Work instruction ▸ Search the material for "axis" and show all lines that contain it.

▬▬▬▬▬▬

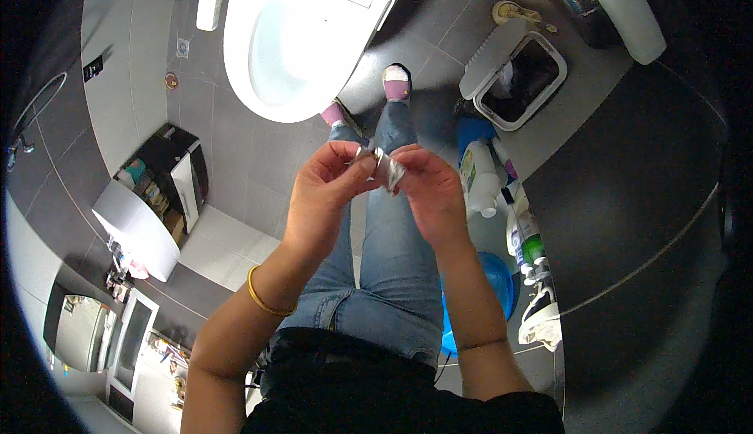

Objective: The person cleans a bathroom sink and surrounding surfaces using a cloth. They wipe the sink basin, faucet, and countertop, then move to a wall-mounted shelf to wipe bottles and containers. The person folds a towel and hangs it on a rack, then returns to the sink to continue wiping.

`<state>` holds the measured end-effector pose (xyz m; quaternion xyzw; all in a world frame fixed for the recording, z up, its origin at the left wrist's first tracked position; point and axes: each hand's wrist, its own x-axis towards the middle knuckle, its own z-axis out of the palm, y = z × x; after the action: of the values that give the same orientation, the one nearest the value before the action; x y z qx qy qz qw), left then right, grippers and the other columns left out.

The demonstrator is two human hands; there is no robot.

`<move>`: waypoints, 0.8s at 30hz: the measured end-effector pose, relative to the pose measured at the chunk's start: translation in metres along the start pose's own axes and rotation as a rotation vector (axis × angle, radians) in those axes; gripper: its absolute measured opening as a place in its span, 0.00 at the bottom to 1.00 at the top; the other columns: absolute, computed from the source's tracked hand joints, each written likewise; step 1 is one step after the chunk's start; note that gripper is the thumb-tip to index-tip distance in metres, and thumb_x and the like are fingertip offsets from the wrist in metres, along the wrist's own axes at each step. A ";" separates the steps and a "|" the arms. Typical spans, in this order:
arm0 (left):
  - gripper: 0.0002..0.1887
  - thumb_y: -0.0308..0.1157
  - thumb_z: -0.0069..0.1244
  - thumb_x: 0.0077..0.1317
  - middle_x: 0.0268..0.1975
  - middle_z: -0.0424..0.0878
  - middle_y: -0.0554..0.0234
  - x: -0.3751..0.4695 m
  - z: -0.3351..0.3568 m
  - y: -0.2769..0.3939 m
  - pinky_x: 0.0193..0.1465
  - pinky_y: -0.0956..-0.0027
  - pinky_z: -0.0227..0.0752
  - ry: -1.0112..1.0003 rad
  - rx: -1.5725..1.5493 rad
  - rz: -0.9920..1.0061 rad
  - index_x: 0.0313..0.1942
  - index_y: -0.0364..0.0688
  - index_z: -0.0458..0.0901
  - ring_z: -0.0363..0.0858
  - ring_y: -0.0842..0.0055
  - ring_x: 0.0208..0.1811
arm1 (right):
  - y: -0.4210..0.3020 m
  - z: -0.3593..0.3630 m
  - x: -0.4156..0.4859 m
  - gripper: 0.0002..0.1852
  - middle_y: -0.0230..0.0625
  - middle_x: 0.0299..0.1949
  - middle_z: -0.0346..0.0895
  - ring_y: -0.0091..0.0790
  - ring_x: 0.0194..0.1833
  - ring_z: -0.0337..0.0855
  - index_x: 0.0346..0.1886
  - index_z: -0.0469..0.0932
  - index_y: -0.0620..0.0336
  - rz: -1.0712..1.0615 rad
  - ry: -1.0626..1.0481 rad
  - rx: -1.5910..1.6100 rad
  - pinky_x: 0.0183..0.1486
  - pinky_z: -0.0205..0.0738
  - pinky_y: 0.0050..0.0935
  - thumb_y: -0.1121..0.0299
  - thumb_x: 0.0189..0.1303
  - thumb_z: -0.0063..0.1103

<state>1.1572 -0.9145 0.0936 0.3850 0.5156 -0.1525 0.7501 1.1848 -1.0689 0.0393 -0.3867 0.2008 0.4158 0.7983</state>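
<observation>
Between my two hands is a small, shiny silvery piece (389,170), perhaps foil or a wrapper; its exact kind is unclear. My left hand (322,194) pinches its left part between thumb and fingers, and a yellow bangle circles that wrist. Thumb and fingertips of my right hand (434,193) grip its right end. Both hands hover above my jeans-clad legs (391,228), close together. My fingers hide part of the piece. Ahead of me stands a white toilet (236,63) with its lid raised and the bowl showing.
Right of the toilet, a bin (559,69) stands with its lid swung up and dark lining inside. A white plastic bottle (483,178), several cleaning bottles (532,246) and a blue basin (500,281) line my right side. A washbasin (138,231) and dark cabinet (197,184) are at left.
</observation>
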 end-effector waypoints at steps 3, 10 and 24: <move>0.07 0.23 0.55 0.64 0.40 0.80 0.67 -0.005 -0.003 -0.008 0.49 0.73 0.76 0.009 0.176 0.109 0.41 0.38 0.77 0.80 0.81 0.43 | -0.001 0.017 -0.003 0.09 0.29 0.41 0.79 0.20 0.41 0.78 0.44 0.80 0.60 0.051 0.035 0.084 0.41 0.73 0.20 0.77 0.61 0.63; 0.09 0.18 0.53 0.64 0.41 0.82 0.66 -0.007 -0.007 -0.008 0.48 0.77 0.75 -0.097 0.280 0.217 0.44 0.34 0.80 0.80 0.82 0.42 | 0.014 0.001 -0.002 0.08 0.32 0.38 0.82 0.23 0.35 0.79 0.43 0.80 0.61 0.070 0.045 -0.013 0.38 0.72 0.22 0.78 0.61 0.63; 0.21 0.37 0.49 0.72 0.58 0.78 0.53 -0.006 -0.035 -0.001 0.64 0.64 0.68 -0.138 0.267 0.046 0.60 0.37 0.73 0.78 0.67 0.60 | -0.004 -0.207 0.076 0.12 0.35 0.37 0.83 0.29 0.41 0.83 0.45 0.82 0.64 -0.284 0.787 -0.491 0.45 0.78 0.26 0.71 0.59 0.67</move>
<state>1.1306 -0.8903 0.0926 0.4815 0.4290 -0.2287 0.7293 1.2317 -1.1940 -0.1356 -0.7151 0.3285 0.1600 0.5959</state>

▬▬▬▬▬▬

Task solution ▸
`<state>` holds the measured end-effector pose (xyz m; quaternion xyzw; all in a world frame fixed for the recording, z up, its origin at the left wrist's first tracked position; point and axes: each hand's wrist, its own x-axis towards the middle knuckle, its own z-axis out of the palm, y = z × x; after the action: of the values that give the same orientation, the one nearest the value before the action; x y z qx qy qz qw), left then right, grippers and the other columns left out.
`<move>`: waypoints, 0.8s at 30hz: the measured end-effector pose, relative to the pose measured at the chunk's start: translation in metres along the start pose's own axes and rotation as a rotation vector (axis × angle, radians) in those axes; gripper: its absolute measured opening as a place in its span, 0.00 at the bottom to 1.00 at the top; the other columns: absolute, computed from the source's tracked hand joints, each written likewise; step 1 is one step after the chunk's start; note that gripper is the thumb-tip to index-tip distance in metres, and thumb_x and the like are fingertip offsets from the wrist in metres, along the wrist's own axes at each step. A ";" separates the steps and a "|" the arms. Typical spans, in this order:

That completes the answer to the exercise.